Rechaço ao retrocesso de Kast unificou as demais candidaturas no último debate presidencial
CAIO TEIXEIRA E LEONARDO WEXELL SEVERO, de Santiago
O último debate presidencial no Chile transmitido ao vivo por rádio, televisão e pelos sites antes das eleições do próximo domingo (21) teve o seu ponto alto no momento em que o candidato Gabriel Boric, da coalizão Aprovo Dignidade, desnudou o programa de José Antonio Kast, que gaguejou e se perdeu em explicações.
A situação chegou a tal ponto que, diante de cerca de quatro milhões de espectadores, encurralado até mesmo pelos entrevistadores, Kast retrocedeu e disse que suas propostas “não eram de pedra” e que se porventura havia se comprometido com algo inconsistente, iria oportunamente reescrever.
Boric citou o arrasoado eleitoral do candidato da extrema direita, defensor da ditadura de Augusto Pinochet (1973-1990), como uma afronta aos direitos humanos e ao desenvolvimento econômico e social, com medidas que privilegiam os interesses dos monopólios privados sobre o de toda sociedade chilena. Em defesa da democracia, das mulheres, dos aposentados e do segmento LGBTQ+, o ex-líder estudantil e parlamentar enumerou alguns dos atentados cometidos pelo fascista.
“Quando falamos de discriminação, José Antonio Kast”, recordou Boric, está lá explicitado “subsidio somente para familias casadas, página 172 do teu programa; aos aposentados, queres aumentar as pensões somente para as Forças Armadas, página 51; coordenação para perseguir ativistas de esquerda, página 27; proibição do matrimônio igualitário, página 81; eliminação do Ministério da Mulher e obrigação de uma menina estuprada de ser mãe, página 171”, enumerou.
A verdade, acrescentou o candidato da Frente Ampla, “é que existem aqui uma série de atos discriminatórios que põem em risco avanços que foram sustantivos em matéria de Direitos Humanos de todos e todas”.
Em outro ponto do programa, Kast negou suas próprias propostas de construção de termelétricas, afirmando que não construiria novas usinas com essas características e dizendo que não nega as mudanças climáticas – o que até então vinha fazendo.
Apesar disso, o debate deixou a desejar do ponto de vista da apresentação de propostas para reconstruir o país. Todas as perguntas foram feitas pelos apresentadores que podiam contestar as respostas durante o tempo do candidato. Não havia perguntas entre os candidatos. O formato é bem diferente do que estamos acostumados a ver no Brasil, mas tão limitado quanto. Como foram as emissoras que escolheram as perguntas, evitaram entrar em pontos centrais da economia, como a nacionalização do cobre, o controle dos setores estratégicos por capitais estrangeiros, inflação e desemprego altos e salários baixos ou o fim do auxílio emergencial previsto para dezembro, que tem sido a única fonte de sobrevivência para milhões de famílias.
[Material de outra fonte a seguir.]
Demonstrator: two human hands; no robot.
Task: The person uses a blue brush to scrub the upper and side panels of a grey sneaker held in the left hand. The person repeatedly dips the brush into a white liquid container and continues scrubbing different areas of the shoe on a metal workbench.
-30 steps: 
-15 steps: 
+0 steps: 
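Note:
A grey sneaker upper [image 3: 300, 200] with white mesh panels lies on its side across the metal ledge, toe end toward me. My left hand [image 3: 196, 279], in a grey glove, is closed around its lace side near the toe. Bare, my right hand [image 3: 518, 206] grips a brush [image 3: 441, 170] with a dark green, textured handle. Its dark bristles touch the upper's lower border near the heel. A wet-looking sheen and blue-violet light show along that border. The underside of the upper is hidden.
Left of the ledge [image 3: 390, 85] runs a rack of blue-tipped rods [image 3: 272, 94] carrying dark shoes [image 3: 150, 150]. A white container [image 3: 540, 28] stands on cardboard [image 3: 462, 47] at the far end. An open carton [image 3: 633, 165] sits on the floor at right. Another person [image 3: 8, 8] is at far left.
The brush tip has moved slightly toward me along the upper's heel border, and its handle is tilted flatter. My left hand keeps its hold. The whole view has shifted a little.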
Em entrevista para El Mostrador, o professor Cristián Leporati, diretor da Escola de Publicidade da Universidade Diego Portales (UDP), avaliou que o mau desempenho de Kast em um debate tão decisivo foi consequência de sua má preparação marcada pela defesa da ditadura, e que unificou a todos os oponentes.
Segundo o professor, o candidato do governo, Sebastián Sichel, ficou muito confortável já que foi muito pouco atacado. No entanto, ele não tem mais espaço para voltar à disputa, pois restam poucos dias para o domingo, e “comprendeu tarde demais qual era o seu eleitorado”.
Quanto à candidata Yasna Provoste, ex-presidente do Senado e representante da Democracia Cristã, o especialista disse que “já entendeu estar fora da eleição e está negociando para o segundo turno”.
O posicionamento de Gabriel Boric, avaliou, é distinto, pois se deve a que “ele e sua equipe sentem que são os ganhadores, ao menos deste primeiro turno”. Assim, avaliou, “assumiram que ele devia se apresentar como o presidente da República e tomar este estilo que implica em posicionar-se um pouco além do bem e do mal”.
Em entrevista para o ComunicaSul no mercado popular de Bio Bio, o comerciante Alonso Escobar, apesar da pouca idade, exibe com orgulho uma placa da campanha de Salvador Allende, pela Unidade Popular, em 1970. E é categórico: “Sempre me perguntam sobre qual a opção de candidato a presidente e eu respondo que, como jovem, o meu compromisso é derrotar o fascismo, que é este o caminho. Evitar a eleição de pessoas como Kast, que fazem o jogo da mídia, que apoiam a repressão e estiveram contra as mobilizações, que não estão a favor dos direitos das mulheres nem da diversidade sexual. Esse é o objetivo: derrotar o fascismo, porque com Piñera o retrocesso já foi longe demais”.